▸ **WORK TO BE COMPLETED**:
Work through the data below and give the number of lines holding the word "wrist", without any other text.

--- EXTRACTED ENTRIES ---

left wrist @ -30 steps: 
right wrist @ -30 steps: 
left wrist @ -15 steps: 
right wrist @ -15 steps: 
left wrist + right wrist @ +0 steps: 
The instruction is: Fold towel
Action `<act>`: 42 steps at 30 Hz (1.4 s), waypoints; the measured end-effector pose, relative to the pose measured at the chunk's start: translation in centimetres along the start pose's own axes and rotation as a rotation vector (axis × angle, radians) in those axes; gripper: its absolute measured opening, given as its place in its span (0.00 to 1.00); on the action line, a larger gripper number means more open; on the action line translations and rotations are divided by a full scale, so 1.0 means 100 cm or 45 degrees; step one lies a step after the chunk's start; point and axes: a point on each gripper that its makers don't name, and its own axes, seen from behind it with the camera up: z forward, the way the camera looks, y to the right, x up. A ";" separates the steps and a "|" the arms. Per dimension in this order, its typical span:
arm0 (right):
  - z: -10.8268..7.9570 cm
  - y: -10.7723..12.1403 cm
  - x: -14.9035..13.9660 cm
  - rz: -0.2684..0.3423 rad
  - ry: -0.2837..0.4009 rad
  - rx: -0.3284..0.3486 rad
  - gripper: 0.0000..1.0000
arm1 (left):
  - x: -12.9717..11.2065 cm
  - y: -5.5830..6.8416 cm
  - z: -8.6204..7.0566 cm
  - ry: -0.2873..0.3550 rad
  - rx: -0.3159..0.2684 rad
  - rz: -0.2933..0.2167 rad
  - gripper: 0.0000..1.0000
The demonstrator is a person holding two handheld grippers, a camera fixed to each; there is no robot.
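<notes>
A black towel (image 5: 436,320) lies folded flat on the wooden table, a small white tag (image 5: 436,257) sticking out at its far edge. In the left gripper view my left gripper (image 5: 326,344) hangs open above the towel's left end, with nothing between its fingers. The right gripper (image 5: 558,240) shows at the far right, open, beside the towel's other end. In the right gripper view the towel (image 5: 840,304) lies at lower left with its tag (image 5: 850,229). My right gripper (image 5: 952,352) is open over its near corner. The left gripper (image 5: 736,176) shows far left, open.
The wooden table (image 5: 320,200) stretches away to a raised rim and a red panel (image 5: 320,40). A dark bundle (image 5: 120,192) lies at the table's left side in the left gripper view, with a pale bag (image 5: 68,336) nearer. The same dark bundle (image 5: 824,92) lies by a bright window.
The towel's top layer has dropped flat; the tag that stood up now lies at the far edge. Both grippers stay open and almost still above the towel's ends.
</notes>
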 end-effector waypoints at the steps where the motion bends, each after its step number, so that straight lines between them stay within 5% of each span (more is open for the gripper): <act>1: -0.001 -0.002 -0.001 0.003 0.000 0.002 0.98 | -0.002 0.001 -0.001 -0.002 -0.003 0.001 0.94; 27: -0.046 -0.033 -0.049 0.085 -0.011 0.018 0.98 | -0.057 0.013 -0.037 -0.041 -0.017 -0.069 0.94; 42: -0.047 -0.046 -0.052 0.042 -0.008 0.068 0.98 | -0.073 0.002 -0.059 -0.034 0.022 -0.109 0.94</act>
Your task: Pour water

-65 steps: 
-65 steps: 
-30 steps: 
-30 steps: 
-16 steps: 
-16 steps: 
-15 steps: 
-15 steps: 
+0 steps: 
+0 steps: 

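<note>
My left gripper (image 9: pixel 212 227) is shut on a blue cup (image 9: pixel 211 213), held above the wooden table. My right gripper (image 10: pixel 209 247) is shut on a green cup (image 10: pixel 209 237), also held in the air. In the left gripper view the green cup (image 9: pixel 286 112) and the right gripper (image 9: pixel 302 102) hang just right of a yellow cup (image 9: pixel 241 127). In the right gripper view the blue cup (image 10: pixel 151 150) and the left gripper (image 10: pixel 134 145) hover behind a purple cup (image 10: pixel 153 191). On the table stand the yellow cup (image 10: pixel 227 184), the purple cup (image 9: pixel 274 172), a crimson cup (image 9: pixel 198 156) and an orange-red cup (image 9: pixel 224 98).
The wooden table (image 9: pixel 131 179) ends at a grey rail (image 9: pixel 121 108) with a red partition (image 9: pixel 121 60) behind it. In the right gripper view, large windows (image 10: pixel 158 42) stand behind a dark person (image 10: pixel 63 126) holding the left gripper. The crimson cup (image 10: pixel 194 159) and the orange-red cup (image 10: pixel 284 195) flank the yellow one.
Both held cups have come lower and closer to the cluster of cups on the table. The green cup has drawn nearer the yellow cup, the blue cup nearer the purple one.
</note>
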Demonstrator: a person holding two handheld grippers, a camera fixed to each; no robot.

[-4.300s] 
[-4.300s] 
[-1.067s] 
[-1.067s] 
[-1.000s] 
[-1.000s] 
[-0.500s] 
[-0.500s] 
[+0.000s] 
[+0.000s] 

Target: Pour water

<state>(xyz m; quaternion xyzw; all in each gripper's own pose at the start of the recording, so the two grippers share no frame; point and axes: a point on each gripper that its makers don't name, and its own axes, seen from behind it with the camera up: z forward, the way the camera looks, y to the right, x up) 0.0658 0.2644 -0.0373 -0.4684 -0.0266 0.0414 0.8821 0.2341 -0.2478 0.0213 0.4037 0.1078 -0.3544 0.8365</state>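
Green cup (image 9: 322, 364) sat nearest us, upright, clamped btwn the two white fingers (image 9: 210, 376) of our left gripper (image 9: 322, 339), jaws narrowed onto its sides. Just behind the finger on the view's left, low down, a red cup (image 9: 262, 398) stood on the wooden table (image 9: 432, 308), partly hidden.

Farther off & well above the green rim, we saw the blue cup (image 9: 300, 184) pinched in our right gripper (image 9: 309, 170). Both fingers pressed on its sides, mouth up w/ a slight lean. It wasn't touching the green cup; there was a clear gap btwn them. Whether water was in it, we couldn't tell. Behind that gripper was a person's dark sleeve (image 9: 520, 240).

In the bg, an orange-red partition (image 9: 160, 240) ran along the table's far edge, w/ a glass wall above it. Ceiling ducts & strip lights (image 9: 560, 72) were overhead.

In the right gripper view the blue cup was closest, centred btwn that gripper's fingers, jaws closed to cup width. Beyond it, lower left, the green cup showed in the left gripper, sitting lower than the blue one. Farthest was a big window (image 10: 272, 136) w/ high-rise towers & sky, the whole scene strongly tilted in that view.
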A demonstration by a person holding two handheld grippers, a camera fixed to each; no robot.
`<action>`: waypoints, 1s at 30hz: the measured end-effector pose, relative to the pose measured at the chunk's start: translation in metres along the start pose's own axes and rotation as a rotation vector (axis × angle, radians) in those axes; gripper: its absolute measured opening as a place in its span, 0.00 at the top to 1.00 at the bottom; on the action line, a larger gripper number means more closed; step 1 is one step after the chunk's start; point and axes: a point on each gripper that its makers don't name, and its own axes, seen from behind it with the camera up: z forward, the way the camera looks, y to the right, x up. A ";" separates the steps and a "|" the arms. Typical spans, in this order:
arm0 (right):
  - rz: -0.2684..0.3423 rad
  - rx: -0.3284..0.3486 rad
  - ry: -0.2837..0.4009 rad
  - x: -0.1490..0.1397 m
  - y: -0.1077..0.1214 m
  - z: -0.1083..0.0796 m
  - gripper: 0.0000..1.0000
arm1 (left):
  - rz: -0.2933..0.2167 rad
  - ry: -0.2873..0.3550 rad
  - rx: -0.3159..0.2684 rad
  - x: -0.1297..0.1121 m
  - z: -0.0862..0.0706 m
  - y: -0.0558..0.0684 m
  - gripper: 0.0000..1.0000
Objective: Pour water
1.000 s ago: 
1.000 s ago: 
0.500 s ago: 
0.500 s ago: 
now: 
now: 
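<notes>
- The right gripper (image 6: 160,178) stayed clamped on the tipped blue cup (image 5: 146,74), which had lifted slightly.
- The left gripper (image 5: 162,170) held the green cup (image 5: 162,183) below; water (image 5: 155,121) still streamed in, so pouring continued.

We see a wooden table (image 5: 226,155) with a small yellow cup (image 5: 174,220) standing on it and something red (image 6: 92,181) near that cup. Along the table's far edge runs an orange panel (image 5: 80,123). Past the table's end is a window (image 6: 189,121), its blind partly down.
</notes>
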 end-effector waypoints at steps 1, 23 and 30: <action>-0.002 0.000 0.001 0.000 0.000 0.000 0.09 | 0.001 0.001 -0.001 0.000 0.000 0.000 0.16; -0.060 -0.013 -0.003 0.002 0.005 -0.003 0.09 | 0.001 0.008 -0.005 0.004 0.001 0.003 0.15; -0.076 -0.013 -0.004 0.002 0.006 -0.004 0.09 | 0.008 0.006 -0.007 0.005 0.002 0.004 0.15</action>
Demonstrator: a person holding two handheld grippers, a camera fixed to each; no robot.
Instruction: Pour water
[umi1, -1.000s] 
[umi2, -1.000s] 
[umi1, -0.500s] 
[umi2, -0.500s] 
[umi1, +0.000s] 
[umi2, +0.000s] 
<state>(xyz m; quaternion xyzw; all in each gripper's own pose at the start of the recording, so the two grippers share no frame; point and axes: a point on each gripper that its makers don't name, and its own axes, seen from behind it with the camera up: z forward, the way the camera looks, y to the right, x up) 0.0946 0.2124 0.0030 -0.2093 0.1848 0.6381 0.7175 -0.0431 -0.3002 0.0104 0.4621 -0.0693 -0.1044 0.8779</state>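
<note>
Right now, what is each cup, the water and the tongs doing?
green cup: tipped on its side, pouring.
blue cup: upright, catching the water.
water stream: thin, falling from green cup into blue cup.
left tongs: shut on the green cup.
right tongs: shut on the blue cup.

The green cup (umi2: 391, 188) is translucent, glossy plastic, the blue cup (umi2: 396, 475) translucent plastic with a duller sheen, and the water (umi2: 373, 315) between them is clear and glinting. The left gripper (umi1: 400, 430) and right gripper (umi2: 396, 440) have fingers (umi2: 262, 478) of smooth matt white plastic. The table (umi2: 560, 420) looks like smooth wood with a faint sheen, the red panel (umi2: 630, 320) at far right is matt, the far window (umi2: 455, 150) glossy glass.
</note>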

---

▸ **SOLVED PROBLEM**:
5